У меня было достаточно времени, чтобы в свою очередь запомнить, а потом занести в блокнот все, что я слышал. Вот эти данные:
1. Адольф Штраус, 20 мая 1900 года, Штутгарт, немец, ФРГ, Ванген, промышленник;
2. Розмари Штраус, 20 сентября 1944 года, Ванген, немка, ФРГ, Ванген, ученица;
3. Нино Веселица, 11 января 1938 года, Карловац, хорват, СФРЮ, Загреб, студент-археолог;
4. Юлиана Катич, 8 августа 1940 года, Сплит, сербка, СФРЮ, Загреб, студентка-архитектор (сведения сообщил Нино Веселица):
5. Степан Прпич, 5 декабря 1918 года, Грубишно-Поле, хорват, СФРЮ, Грубишно-Поле, по профессии экономист;
6. Чедна Врзич, 7 июля 1919 года, Белград, сербка, СФРЮ, Белград, военнослужащая;
7. Джордже Врзич, 28 февраля 1915 года, Сремска-Каменица, серб, СФРЮ, Белград, майор ЮНА;[19]
8. Предраг Равник, 6 мая 1915 года, Нови-Сад, серб, СФРЮ, Белград, журналист.
Мои данные следователь записал в последнюю очередь. В этом не было никакого умысла; просто он вел опрос, так сказать, справа налево, а я сидел последним!
Кроме восьми, я внес в свой блокнот и девятое имя:
9. Ромео Альфиери, 28 февраля 1923 года, Падуя, итальянец, Италия, Неаполь, шофер-автомеханик.
Рядом с этой записью я поставил крестик.
Вся процедура заняла не больше десяти минут. Мне показалось, что наш добродушный следователь не придает особого значения формальностям. Кто когда и где родился, где живет и чем занимается — ведь этого недостаточно, чтобы делать какие-то выводы.
— Благодарю вас. — Следователь снова отер с лица пот. — А теперь прошу всех перейти в гостиную.
Мы встали.
— Ах, да, — вздохнул следователь, — я просил бы вас оставить документы… Знаете, — он словно оправдывался, — порядок…
— А этот симпатичный милиционер составит нам компанию? — не без иронии поинтересовался промышленник Штраус.
— Ох, извините, — следователь густо покраснел, — милиционер не понял мое распоряжение: он должен был вас собрать, а не оставаться с вами все время. Пожалуйста, заказывайте что угодно, смотрите телевизионную программу. Только прошу вас — без необходимости не покидать помещение… Надеюсь, мы договорились?
— Могу я заскочить в гараж взглянуть, как продвигается ремонт моего «мерседеса»?
— Разумеется, господин Штраус, вашей свободы никто не стесняет. — Следователь повернулся к Джордже: — А вас, майор Врзич, попрошу остаться…
VIIIДолжен признаться, мои мысли утратили ясность, а чувства притупились.

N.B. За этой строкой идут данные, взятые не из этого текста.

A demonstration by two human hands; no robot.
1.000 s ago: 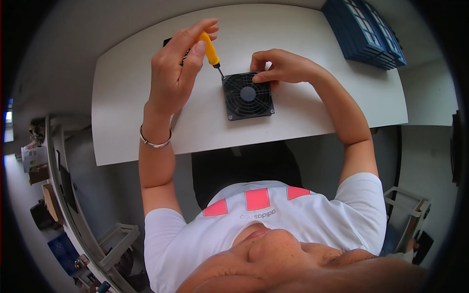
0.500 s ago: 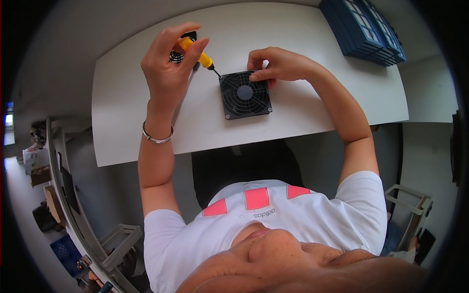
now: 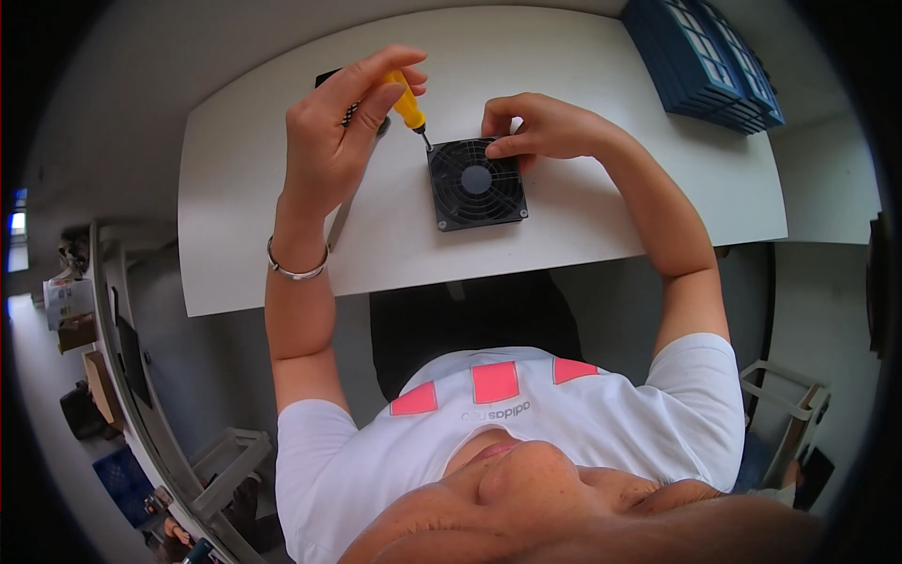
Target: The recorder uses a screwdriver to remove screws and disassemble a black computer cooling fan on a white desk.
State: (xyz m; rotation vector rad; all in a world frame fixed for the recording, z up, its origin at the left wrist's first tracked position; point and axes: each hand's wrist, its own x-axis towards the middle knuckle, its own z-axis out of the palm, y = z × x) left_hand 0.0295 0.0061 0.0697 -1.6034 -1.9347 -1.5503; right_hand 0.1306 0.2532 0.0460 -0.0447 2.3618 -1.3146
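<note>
The left hand [image 3: 334,141] grips a yellow screwdriver [image 3: 408,105]; right of that grip lies the black fan [image 3: 477,180], its far-left corner under the tip. The right hand [image 3: 545,127] pinches its far-right edge. Screw heads [image 3: 443,226] sit at both near corners; work seems midway at the far-left, while the far-right is hidden.

On the far right corner of the white table [image 3: 249,202] we see a stack of blue crates [image 3: 678,68], with pale panels on it. Further to the left, we notice a long pale bench [image 3: 164,470]; near to it there are a brown box [image 3: 77,335] and a blue basket [image 3: 122,481]. At the lower right, we find also a pale frame [image 3: 799,407].
</note>
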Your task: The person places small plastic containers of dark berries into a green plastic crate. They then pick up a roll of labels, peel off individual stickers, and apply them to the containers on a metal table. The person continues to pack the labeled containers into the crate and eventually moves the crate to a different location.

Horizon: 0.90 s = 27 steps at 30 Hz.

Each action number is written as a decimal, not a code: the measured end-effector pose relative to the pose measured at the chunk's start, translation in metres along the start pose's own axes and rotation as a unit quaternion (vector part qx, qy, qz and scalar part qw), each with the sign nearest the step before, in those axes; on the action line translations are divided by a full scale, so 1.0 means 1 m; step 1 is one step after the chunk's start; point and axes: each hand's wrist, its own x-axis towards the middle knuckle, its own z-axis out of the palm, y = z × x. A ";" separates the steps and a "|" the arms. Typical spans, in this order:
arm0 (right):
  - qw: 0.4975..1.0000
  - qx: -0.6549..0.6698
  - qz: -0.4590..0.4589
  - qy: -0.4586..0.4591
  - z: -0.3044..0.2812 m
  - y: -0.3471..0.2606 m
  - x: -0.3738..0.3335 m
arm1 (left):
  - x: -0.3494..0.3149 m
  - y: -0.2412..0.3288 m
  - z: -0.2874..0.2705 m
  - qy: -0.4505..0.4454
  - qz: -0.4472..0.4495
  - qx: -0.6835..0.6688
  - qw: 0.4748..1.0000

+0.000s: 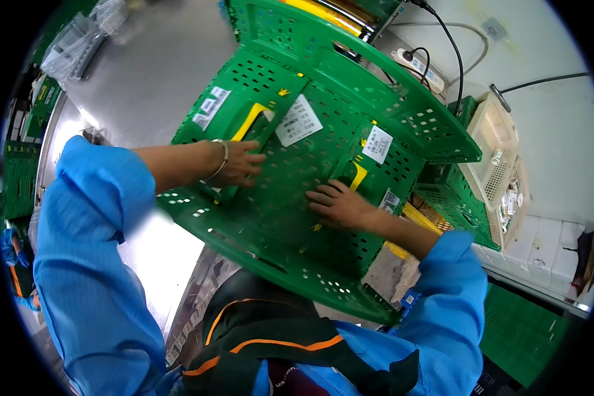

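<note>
A large green folding crate with perforated walls lies tilted in front of me. Its two long walls stand up, and its two end panels lean inward. My left hand has its fingers over the inner edge of the left end panel, just below a yellow handle. On the right, my right hand grips the inner edge of the right end panel, near another yellow handle. Both thumbs are hidden. A white printed sheet shows between the panels; more white labels are stuck on the panels.
Metal worktop extends at the left, with clear plastic wrapping on it. Beige baskets stand at the right beside another green crate. A power strip with cables lies behind. A co-worker's blue sleeve appears far left.
</note>
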 end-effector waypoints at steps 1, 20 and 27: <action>0.997 0.040 0.063 0.023 -0.003 -0.012 0.001 | 0.004 -0.004 0.011 -0.003 0.017 -0.013 1.000; 0.589 0.029 0.673 0.447 -0.192 -0.138 -0.217 | -0.336 0.073 0.004 -0.071 -0.772 -0.025 0.632; 0.849 0.170 0.436 0.243 -0.217 -0.070 -0.024 | -0.260 0.048 0.030 0.206 -0.677 -0.590 0.389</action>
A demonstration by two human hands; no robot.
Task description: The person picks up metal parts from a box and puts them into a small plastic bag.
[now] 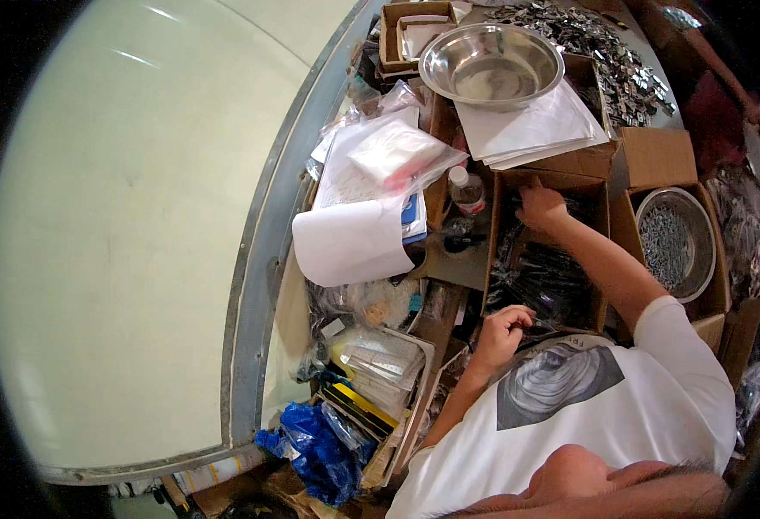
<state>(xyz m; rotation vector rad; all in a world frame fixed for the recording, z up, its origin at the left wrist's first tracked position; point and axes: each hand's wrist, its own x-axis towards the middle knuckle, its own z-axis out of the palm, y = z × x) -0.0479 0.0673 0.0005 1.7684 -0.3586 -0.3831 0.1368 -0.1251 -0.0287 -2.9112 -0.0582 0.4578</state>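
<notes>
A cardboard box (606, 251) stands in front of me, filled with dark packed pieces (551, 275) in clear plastic; their exact kind is hard to make out. My right hand (541, 208) reaches over its far part, fingers apart and pointing down and away, with nothing visible in them. Close to my body, my left hand (503, 336) is at the box's near left corner. Its fingers are curled into a pinch, and whatever may be between them is too small to name.
Right of the box, a metal bowl (707, 251) holds many small metal parts. Beyond are white sheets (527, 138), a steel basin (490, 73) and a heap of metal pieces (605, 60). A bottle (468, 192), papers (349, 242) and a blue plastic bag (315, 450) lie left.
</notes>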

Ожидая вызова для дачи показаний, я пытался размышлять, но мой мозг как будто отключился! Кто бы ни был убийца, Ромео не оживить, и эта истина лишала меня способности думать.
В гостиной было пять столиков.
За один из них сели Адольф Штраус, Розмари Штраус и Чедна Врзич.
За другой — Нино Веселица.
За третий уселся я и принялся листать блокнот. Подошел Степан Прпич.
— Не возражаете? — спросил он и, не дожидаясь ответа, опустился на стул.
Начав исповедоваться у бензоколонки, он явно испытывал потребность продолжить свою исповедь. А мне казалось, что уже все сказано. Однако вопрос к нему у меня был.